■ WORK REQUEST ■
Output only the lines below that start at the line containing "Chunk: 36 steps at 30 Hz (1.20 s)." and end at the line containing "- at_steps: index", with both ends kept.

[Stored records]
════════════════

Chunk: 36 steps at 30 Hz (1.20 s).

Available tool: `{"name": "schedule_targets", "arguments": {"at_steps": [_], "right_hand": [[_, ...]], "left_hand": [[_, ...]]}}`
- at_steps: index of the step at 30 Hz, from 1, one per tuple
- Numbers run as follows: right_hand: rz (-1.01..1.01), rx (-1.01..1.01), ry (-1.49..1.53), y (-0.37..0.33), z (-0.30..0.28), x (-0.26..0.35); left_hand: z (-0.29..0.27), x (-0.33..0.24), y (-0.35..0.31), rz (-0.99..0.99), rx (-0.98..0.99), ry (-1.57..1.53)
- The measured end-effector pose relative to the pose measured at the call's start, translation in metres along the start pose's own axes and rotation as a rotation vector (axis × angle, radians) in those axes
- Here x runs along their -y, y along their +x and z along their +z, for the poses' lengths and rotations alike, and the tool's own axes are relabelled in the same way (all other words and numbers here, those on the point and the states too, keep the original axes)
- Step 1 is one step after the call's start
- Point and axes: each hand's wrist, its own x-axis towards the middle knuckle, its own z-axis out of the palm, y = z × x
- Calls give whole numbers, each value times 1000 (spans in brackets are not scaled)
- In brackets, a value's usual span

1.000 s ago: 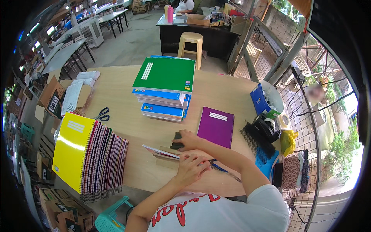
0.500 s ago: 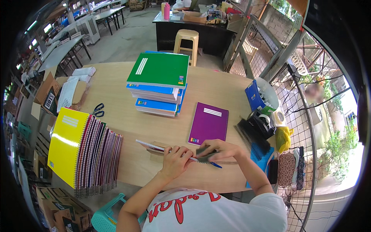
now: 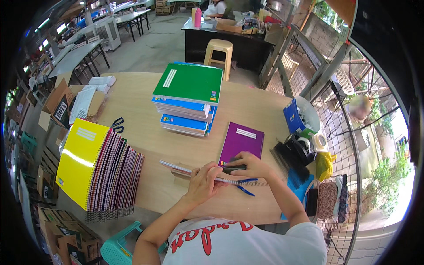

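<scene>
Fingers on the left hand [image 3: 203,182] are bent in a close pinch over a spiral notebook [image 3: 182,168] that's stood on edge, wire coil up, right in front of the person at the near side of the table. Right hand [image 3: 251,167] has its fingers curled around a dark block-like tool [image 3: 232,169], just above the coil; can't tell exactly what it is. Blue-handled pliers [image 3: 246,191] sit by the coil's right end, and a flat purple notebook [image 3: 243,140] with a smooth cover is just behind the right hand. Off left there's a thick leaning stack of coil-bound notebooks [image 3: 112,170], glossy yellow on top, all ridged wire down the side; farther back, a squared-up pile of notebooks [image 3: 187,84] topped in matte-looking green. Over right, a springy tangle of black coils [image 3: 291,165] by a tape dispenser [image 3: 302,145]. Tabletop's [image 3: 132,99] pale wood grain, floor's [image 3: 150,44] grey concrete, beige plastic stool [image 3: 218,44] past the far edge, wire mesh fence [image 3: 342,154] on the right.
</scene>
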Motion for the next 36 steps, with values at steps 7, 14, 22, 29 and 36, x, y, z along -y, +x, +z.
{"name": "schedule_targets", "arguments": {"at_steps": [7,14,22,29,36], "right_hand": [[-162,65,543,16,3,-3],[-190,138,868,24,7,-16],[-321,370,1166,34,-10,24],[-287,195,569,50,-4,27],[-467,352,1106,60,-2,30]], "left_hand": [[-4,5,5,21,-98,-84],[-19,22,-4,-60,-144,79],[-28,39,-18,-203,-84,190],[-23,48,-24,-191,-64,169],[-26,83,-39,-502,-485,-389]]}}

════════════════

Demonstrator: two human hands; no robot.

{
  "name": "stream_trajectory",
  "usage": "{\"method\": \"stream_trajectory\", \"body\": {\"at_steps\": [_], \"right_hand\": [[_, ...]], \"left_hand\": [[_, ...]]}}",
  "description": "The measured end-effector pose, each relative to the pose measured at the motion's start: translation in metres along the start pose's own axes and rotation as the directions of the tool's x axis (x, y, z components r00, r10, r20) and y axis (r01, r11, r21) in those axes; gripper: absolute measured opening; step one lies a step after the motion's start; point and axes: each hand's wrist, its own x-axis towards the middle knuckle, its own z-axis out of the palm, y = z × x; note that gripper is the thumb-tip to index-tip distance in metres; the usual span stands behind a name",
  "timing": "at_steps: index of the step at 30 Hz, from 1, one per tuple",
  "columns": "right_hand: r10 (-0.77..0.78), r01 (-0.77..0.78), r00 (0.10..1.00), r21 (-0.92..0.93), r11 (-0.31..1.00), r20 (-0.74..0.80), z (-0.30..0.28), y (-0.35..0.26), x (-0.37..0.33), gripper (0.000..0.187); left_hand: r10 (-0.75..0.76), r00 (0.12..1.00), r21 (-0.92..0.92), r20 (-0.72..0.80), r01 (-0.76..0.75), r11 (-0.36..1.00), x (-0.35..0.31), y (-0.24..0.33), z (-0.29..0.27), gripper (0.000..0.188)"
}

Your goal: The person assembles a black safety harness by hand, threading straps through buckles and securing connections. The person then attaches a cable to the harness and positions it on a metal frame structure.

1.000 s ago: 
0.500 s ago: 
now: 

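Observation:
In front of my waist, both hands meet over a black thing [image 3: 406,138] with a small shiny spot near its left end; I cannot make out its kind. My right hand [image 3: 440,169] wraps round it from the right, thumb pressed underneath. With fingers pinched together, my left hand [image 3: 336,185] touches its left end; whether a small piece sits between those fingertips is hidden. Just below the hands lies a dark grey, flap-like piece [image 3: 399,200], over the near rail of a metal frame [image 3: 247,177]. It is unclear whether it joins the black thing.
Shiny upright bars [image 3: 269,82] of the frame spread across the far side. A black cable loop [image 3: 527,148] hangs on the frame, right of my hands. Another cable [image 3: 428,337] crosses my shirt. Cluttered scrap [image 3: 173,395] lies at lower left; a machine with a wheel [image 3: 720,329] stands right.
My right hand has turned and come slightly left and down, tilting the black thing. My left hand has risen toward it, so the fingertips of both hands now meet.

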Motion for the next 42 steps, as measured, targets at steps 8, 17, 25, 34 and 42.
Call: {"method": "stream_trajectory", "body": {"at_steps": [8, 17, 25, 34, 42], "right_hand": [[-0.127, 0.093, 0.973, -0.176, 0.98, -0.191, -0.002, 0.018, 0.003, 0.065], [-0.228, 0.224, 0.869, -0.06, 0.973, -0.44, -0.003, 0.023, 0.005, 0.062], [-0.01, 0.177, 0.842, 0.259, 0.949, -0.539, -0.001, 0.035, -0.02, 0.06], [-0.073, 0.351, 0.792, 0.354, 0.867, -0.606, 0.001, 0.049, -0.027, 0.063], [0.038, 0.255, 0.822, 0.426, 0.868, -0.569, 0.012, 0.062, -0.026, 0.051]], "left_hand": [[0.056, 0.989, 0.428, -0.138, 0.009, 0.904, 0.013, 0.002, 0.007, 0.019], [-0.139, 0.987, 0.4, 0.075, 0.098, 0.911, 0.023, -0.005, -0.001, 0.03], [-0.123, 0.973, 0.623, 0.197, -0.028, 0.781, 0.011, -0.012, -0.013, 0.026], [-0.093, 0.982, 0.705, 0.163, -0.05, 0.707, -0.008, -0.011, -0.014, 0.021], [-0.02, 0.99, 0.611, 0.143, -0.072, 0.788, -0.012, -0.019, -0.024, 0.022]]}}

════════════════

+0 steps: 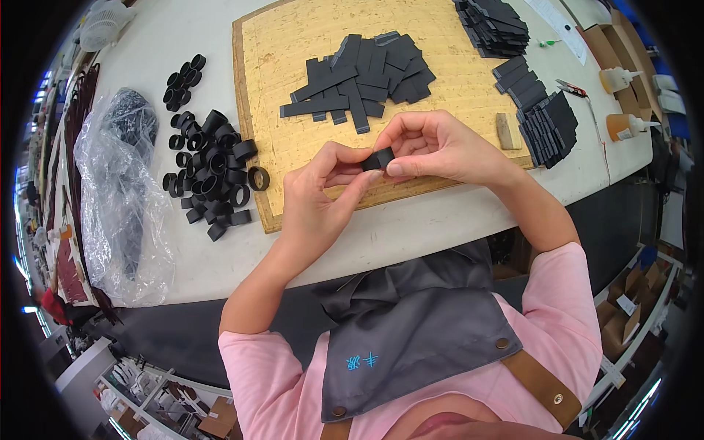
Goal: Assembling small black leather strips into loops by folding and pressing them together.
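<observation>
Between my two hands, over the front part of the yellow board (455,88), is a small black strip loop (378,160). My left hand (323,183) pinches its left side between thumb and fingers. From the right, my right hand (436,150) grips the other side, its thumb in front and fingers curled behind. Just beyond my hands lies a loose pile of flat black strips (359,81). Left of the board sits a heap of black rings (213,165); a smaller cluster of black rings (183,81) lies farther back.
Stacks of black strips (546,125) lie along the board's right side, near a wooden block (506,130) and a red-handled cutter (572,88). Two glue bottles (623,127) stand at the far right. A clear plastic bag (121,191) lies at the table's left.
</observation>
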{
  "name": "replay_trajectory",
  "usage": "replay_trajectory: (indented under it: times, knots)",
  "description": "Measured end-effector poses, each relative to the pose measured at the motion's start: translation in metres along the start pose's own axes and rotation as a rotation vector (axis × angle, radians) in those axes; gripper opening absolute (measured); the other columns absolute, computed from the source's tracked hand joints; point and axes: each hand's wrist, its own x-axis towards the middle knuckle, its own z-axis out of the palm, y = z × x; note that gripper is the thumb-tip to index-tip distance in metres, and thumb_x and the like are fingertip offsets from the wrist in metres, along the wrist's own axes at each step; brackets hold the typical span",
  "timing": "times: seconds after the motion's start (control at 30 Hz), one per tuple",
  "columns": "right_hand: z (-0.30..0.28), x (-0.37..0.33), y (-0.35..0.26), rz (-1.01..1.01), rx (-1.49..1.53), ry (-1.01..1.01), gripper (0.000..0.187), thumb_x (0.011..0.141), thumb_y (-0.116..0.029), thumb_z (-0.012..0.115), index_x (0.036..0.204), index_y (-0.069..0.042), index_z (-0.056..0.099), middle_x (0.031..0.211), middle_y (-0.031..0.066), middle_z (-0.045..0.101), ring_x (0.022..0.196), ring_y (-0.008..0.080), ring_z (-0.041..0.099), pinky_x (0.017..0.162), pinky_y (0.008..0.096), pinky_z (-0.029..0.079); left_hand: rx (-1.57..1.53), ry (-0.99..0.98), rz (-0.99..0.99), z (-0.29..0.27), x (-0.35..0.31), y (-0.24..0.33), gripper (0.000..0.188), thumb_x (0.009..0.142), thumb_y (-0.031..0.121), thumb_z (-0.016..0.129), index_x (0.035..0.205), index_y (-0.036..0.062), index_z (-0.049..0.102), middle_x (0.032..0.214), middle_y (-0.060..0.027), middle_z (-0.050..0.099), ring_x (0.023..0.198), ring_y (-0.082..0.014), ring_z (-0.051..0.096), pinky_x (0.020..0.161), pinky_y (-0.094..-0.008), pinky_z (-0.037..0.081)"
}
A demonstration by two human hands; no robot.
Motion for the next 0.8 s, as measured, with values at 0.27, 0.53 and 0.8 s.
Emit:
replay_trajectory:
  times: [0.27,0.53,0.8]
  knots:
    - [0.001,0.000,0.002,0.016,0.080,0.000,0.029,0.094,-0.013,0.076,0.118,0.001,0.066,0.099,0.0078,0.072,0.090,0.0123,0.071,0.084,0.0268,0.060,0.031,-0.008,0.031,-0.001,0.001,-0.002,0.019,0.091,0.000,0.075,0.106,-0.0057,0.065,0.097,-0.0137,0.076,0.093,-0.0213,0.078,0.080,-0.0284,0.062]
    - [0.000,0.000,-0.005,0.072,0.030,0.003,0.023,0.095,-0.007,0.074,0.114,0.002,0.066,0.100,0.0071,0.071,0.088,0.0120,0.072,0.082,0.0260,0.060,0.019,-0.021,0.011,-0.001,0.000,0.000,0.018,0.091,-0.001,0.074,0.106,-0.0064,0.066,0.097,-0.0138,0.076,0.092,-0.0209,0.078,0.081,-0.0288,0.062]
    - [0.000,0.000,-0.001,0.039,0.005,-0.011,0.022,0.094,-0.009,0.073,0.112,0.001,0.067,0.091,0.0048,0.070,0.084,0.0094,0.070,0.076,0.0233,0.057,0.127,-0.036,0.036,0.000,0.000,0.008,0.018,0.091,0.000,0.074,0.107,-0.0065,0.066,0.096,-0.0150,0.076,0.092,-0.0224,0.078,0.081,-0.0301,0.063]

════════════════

■ WRITTEN ANSWER ■
Chunk: 36 steps at 30 Hz (1.20 s).

Available tool: `{"name": "schedule_targets", "arguments": {"at_steps": [_], "right_hand": [[_, ...]], "left_hand": [[_, ...]]}}`
- at_steps: index of the step at 30 Hz, from 1, one per tuple

This answer leaves nothing further to address.